There's no traffic jam on the second mile.


Lesson one for the year 2025: Go the second mile. And, yes, don’t worry: You won’t find a traffic jam there at all. Promise!


Yes, it’s a tough one, but we might as well start tough while we’re fresh.


About a decade ago, I heard the great motivational speaker Zig Ziglar tell a memorable story with a powerful lesson. He spoke at Dallas’ Reunion Arena in front of several thousand motivation enthusiasts, including a group of students whom I had taken to hear the iconic speaker. I’ll never forget how Mr. Ziglar owned the stage that day, bouncing around with the vigor of a teenager, telling story after story about his life experiences. This story was from when he was a boy after his family had just moved from Alabama to rural Mississippi. One day when he was about 10, his mama told him to go outside and hoe the garden.

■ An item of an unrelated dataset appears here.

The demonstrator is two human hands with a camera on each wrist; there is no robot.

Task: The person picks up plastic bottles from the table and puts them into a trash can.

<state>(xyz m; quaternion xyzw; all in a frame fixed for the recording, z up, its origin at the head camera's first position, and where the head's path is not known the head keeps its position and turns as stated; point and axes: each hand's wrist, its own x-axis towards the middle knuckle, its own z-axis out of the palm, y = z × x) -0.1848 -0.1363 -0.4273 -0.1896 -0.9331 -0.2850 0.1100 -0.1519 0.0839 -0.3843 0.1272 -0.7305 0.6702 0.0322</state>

He grabbed the hoe and did as he was told, without complaint. After about half an hour–maybe she had been watching him from the window–she came out to inspect his work. He described the sad scene with the classic Zig Ziglar chuckle:


“I knew the inspection wasn’t going to go the way I wanted,” he laughed, “just by the way my mama was walking on the way out there. Whenever I did a shabby job of something, she’d always put her hands behind her back as she walked; and she’d shake her head the whole way.”


Sure enough, that day she threw her hands behind her and shook her head before taking ten steps toward the garden. Things did not look up for Zig once she got sight of his work, either. She took one look at the halfway-tilled garden, grimaced, and with a scowl, said,


“Son, you’ve got to lick this calf again.”


He knew what it meant, but he still protested.


“What do you mean, Mama?”


“I mean you’ve got to do this job again. You can do better than that.”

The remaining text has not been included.